His administration, he promised, would do its
best to revive the world's economy, to address climate change, to prevent Iran
acquiring nuclear weapons,
and to bring peace to Israel and Palestine.
These are all admirable aspirations, and it is
perhaps unreasonable to hope that the president might have admitted that the
United States has been largely responsible for each of these problems.
Barack Obama is increasingly coming to look like Lyndon B Johnson, a brilliantly gifted politician whose ambition to build a "great society" was sacrificed because of the war in Vietnam.
The heart of the Obama approach is now clear. He
genuinely wants to move away from the frozen folly of the neo-conservative Project for a New American
Century, but he is not willing to take the political risk of
acknowledging America's responsibility for the problems he wants to solve.
Still less does anyone in
Washington seem to understand that "Gitmo" itself was always an absurd colonial
anomaly of the kind Americans used to denounce. Nor does there seem any will to
undo the creation of an even more scandalous, though militarily
more useful, colony in the Indian Ocean island of Diego Garcia.

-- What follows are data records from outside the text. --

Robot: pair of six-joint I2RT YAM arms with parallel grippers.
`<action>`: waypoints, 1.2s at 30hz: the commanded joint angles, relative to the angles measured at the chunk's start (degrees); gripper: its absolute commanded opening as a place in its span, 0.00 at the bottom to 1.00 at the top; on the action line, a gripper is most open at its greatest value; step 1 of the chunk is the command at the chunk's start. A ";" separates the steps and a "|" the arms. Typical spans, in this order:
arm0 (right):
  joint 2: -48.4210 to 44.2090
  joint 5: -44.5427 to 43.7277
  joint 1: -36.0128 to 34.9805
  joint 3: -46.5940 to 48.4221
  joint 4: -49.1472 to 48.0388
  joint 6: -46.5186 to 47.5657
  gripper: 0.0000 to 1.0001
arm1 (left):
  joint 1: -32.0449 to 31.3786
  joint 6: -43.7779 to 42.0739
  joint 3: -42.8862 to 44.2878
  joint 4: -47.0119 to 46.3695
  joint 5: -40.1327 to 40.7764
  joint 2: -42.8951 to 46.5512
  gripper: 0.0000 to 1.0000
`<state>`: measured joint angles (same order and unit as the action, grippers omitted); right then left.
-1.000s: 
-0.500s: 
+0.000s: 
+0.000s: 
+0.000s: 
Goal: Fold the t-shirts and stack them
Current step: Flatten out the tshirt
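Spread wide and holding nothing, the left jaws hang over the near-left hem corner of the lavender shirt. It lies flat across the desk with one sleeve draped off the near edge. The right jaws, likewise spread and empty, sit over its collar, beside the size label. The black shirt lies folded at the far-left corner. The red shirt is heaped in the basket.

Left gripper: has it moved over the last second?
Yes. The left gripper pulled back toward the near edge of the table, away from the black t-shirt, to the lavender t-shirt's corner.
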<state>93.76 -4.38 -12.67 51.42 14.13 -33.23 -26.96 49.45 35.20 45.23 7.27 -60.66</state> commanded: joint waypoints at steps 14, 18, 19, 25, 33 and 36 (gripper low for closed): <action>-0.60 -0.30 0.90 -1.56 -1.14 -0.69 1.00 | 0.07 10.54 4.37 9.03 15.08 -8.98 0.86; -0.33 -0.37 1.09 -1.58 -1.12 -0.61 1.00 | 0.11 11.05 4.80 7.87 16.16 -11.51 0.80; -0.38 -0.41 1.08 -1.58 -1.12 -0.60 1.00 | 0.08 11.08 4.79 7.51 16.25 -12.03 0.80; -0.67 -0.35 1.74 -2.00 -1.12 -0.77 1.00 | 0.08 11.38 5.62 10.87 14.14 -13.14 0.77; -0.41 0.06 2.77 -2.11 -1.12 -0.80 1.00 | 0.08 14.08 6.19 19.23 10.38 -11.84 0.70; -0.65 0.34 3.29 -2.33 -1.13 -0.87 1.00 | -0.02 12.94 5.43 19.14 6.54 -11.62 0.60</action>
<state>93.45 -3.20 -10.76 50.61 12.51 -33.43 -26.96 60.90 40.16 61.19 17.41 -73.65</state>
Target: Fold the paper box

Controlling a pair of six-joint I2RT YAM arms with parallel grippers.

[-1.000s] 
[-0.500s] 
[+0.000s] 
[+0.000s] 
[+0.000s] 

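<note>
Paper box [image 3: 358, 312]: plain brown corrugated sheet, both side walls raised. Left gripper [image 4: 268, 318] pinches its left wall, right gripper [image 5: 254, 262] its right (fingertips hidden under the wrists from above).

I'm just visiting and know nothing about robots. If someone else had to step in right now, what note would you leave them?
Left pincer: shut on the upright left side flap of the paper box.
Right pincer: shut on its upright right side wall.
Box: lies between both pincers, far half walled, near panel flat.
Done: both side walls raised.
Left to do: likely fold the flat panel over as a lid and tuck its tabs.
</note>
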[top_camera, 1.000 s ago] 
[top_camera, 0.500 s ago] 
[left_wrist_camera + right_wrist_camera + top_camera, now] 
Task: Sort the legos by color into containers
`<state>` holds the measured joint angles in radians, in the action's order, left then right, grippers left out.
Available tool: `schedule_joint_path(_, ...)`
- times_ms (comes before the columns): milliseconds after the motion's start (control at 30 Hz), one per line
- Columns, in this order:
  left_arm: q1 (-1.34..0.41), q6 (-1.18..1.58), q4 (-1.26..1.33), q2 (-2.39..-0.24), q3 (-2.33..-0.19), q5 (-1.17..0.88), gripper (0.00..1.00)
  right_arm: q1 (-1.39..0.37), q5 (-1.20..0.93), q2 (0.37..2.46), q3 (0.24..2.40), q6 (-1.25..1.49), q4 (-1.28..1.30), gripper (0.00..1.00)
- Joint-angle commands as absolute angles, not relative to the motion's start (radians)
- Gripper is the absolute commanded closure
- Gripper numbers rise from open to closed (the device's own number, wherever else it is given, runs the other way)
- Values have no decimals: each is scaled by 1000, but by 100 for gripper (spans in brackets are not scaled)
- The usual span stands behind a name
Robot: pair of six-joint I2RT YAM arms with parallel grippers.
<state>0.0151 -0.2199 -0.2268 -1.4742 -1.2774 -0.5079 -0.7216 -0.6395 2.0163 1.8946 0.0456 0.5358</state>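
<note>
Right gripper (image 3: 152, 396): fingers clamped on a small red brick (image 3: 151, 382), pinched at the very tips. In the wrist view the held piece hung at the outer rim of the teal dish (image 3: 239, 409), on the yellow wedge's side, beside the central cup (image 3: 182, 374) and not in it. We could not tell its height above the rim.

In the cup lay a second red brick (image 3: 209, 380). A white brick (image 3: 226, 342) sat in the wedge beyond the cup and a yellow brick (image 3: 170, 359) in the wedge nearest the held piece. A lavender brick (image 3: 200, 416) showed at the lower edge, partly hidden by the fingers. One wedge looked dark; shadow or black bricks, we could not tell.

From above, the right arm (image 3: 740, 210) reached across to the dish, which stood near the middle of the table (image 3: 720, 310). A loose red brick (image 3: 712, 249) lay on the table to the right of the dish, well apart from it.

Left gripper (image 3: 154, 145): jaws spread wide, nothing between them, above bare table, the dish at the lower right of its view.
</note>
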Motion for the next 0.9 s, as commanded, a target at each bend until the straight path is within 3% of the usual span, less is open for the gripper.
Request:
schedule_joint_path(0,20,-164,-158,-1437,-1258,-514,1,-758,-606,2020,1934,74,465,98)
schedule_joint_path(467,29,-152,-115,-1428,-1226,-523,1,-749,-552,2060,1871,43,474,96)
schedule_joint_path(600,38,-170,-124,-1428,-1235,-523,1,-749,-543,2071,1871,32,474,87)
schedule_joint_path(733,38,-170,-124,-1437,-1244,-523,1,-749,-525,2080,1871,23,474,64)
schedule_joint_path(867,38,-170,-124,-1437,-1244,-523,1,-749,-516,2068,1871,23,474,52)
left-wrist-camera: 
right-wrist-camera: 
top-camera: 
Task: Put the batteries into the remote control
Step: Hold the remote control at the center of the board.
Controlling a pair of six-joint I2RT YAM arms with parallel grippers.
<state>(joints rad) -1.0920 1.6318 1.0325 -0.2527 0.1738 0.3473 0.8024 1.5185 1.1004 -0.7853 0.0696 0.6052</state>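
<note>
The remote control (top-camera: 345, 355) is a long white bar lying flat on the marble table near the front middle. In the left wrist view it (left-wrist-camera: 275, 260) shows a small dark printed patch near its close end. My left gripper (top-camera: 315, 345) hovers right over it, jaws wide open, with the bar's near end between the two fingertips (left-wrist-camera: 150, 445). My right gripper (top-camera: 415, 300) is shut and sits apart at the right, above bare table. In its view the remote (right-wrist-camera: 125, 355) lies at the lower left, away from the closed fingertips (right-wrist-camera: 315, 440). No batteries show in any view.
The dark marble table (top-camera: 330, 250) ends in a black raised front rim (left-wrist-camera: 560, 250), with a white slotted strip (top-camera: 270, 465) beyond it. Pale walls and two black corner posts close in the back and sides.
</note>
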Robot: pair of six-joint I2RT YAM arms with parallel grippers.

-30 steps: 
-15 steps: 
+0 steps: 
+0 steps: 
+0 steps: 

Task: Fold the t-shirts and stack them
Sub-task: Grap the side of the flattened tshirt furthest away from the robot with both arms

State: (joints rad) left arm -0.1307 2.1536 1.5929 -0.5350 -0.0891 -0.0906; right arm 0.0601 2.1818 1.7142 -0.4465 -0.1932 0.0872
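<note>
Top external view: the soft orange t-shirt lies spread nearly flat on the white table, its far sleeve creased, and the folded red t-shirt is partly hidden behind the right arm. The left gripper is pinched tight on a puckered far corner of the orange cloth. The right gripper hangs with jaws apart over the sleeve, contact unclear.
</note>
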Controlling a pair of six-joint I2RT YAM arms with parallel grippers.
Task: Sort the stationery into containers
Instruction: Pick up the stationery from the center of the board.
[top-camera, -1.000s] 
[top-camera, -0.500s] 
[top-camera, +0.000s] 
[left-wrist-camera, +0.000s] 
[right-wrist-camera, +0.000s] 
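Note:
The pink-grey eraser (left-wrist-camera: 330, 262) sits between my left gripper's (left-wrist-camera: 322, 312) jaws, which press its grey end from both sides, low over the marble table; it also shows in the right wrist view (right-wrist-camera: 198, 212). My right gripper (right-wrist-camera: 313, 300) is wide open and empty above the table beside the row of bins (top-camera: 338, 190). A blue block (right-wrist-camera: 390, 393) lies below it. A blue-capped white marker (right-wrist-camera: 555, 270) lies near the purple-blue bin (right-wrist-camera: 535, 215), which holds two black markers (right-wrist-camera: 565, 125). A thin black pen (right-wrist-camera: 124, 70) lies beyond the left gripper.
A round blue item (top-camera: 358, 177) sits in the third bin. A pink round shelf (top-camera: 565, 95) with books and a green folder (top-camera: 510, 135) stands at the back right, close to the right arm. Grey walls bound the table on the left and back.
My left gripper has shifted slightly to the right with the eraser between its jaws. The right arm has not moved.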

Washington's instinct is to
treat China as a potential partner in the domination of the world
Because Europe is divided into many different
states, and no doubt because many American politicians and policy-makers find
European attitudes annoying, American policy does not recognise that
collectively Europe has a bigger economy than the United States and far bigger
than China (even if China's growth has
been spectacular).
No one questions Barack Obama's personal
goodwill, still less his political intelligence. But on the basis of his first
nine months in office, his commitment to a serious reassessment of the
limitations of American power - let alone to an acknowledgment of the
implications of the country's relative decline
- is not yet clear.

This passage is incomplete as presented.